Perhaps we might provide a way to indicate that a given StringArray should be encoded as-is without escaping?

adriangb · 2024-09-26T16:08:38Z

We also needed something like this for this very exact use case: we have string columns that are JSON.
But we also have union columns that are json (they come from https://github.com/datafusion-contrib/datafusion-functions-json if you do json_column->'abc') which we would also like to create json objects out of.
It seems to me like that would require a more flexible hook where for each column we can choose an encoder (the default one, or a custom one).

I know these APIs can get gross, I had to deal with something similar for pgpq because if you had an Arrow UTF8 column you have to choose if you want to make it Postgres TEXT or JSONB.

nathanielc · 2025-01-30T22:06:00Z

I have the same use case. I am using https://github.com/datafusion-contrib/datafusion-functions-json and the arrow_json writer. Would adding support for encoding unions to the arrow_json be sufficient?

I imagine it would be an untagged union and just flatten away the union itself. As the json functions repo produces a Sparse union that would work well for that case. We could either error for Dense unions like we do today or agree on a way to flatten the union adding explicit nulls.

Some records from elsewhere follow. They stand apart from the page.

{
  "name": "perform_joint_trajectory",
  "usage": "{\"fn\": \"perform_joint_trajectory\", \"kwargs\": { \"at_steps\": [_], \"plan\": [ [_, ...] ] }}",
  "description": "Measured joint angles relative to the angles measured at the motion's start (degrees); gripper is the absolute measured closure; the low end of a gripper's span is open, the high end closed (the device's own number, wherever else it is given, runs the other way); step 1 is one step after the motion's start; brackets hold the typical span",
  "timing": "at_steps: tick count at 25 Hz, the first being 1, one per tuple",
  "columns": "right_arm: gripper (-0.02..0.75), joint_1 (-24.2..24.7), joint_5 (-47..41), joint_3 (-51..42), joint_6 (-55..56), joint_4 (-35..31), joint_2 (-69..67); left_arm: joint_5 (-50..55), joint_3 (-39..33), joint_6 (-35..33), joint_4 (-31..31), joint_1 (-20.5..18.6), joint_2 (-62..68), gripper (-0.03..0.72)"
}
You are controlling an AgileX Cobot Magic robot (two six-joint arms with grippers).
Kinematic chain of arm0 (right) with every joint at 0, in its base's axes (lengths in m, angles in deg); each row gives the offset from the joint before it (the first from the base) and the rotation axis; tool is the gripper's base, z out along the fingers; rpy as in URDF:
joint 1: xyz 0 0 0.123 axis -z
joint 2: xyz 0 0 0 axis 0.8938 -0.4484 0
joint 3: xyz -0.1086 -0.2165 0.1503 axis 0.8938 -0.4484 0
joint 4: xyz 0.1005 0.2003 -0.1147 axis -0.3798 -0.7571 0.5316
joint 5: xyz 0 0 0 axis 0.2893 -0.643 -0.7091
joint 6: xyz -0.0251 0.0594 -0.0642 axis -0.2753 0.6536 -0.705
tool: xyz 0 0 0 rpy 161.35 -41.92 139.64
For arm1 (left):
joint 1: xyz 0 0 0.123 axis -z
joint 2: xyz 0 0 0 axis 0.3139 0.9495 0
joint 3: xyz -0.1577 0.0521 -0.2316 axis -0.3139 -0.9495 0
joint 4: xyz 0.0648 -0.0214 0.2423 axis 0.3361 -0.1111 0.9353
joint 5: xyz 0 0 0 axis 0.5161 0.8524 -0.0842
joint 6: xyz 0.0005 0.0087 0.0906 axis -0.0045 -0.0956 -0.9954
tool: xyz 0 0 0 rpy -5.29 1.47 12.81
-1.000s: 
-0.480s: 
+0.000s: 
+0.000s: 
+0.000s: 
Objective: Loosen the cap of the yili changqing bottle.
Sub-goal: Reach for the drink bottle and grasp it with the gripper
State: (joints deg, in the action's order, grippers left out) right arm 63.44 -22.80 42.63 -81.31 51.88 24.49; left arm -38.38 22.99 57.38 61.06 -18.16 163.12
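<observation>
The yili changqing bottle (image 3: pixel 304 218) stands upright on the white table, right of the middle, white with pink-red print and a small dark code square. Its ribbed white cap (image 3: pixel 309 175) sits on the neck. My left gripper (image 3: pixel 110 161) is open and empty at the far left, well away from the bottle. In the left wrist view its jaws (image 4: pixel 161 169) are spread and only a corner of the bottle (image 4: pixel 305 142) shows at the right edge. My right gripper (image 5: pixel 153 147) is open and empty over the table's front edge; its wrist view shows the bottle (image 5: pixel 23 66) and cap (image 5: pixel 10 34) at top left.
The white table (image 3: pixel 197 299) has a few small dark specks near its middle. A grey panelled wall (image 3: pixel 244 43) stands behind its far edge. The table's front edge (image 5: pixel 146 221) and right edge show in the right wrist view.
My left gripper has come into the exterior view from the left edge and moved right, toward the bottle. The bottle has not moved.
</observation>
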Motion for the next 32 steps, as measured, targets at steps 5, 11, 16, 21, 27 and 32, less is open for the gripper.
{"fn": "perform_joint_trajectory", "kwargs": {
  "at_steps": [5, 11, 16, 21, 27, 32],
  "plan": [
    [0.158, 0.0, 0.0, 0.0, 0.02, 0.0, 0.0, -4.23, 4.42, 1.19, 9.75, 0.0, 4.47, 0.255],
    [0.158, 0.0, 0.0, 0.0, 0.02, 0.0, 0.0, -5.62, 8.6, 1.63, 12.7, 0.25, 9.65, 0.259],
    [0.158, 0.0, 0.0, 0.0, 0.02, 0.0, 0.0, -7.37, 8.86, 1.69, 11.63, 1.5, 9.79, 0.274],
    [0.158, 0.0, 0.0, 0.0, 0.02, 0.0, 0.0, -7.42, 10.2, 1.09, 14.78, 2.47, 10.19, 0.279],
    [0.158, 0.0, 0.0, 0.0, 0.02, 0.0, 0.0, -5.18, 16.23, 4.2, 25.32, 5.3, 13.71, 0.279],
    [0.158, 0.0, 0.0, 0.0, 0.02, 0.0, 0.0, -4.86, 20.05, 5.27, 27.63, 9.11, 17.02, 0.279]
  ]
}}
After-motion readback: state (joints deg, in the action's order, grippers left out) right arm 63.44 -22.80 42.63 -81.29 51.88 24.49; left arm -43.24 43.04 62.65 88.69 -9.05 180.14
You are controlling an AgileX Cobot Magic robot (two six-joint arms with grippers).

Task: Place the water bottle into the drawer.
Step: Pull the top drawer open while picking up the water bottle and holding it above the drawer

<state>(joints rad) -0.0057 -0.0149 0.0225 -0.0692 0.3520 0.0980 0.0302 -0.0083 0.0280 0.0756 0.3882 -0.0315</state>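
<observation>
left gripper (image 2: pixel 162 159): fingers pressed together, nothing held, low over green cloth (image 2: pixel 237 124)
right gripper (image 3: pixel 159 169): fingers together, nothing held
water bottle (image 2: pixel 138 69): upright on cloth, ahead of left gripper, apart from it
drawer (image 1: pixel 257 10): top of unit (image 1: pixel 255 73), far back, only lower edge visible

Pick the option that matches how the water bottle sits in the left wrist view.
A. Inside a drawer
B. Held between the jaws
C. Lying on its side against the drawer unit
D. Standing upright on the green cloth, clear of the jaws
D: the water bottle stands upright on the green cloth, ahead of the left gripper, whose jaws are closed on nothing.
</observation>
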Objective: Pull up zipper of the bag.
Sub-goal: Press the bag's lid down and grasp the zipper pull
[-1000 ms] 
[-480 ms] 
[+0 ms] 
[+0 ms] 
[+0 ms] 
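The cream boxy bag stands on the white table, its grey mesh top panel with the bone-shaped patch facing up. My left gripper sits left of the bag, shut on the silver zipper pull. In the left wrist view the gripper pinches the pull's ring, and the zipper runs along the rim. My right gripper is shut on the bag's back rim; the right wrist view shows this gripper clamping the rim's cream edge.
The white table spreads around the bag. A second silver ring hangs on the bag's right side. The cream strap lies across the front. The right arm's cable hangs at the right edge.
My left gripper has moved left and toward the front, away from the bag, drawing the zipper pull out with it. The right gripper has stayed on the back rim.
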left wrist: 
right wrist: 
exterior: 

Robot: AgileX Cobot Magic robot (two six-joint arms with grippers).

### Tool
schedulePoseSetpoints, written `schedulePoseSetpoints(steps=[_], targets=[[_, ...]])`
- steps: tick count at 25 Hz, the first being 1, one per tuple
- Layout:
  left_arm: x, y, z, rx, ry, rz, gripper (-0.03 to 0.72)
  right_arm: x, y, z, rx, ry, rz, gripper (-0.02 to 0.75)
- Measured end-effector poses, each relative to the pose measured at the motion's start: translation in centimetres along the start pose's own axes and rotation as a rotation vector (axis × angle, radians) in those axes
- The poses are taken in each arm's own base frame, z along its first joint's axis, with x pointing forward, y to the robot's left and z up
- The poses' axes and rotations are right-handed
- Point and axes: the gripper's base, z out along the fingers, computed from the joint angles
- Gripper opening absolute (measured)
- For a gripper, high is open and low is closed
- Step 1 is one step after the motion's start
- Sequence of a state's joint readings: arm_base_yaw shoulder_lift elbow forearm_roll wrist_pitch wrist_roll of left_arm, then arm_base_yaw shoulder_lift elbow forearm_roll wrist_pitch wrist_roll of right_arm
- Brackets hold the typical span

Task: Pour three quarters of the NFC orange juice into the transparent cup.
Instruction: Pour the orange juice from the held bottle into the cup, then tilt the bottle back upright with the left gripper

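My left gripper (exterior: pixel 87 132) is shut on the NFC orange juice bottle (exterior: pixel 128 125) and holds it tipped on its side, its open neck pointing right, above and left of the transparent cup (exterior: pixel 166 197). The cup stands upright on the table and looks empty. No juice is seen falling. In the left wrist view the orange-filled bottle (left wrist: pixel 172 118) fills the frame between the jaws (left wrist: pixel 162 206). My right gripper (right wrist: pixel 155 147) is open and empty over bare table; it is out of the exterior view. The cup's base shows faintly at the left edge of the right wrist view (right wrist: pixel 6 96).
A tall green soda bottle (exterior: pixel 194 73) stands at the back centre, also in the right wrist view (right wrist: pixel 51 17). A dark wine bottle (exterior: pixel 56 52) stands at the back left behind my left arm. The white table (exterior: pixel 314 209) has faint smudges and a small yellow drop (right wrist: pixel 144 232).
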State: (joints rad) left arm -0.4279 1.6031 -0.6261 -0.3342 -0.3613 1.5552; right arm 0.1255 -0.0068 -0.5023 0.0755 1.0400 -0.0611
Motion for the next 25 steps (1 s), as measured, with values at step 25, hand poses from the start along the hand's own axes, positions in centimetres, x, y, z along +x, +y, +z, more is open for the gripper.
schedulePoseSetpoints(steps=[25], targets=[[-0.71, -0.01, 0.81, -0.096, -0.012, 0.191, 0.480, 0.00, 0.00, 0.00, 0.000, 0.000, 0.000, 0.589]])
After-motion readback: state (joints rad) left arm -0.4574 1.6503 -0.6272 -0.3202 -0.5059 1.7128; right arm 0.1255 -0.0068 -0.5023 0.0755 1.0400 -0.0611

Thoughts? I could put up a PR for sparse unions if we agree its a good solution.

adriangb · 2025-01-30T22:30:03Z

I forgot about this issue and recently opened apache/datafusion#14297. I'm happy for either that to get across the line (which also has other use cases and would make it easy to add a union encoder) or a PR implementing support for unions directly. I think both make sense.

nathanielc · 2025-01-30T23:04:21Z

Ok if adding both makes sense, I'll try adding the union encoder directly to the arrow_json implementation and see how that works out, there might be some ugly edge cases I haven't considered yet.

As for the datafusion PR I don't quite so how that enables adding a union encoder could you elaborate?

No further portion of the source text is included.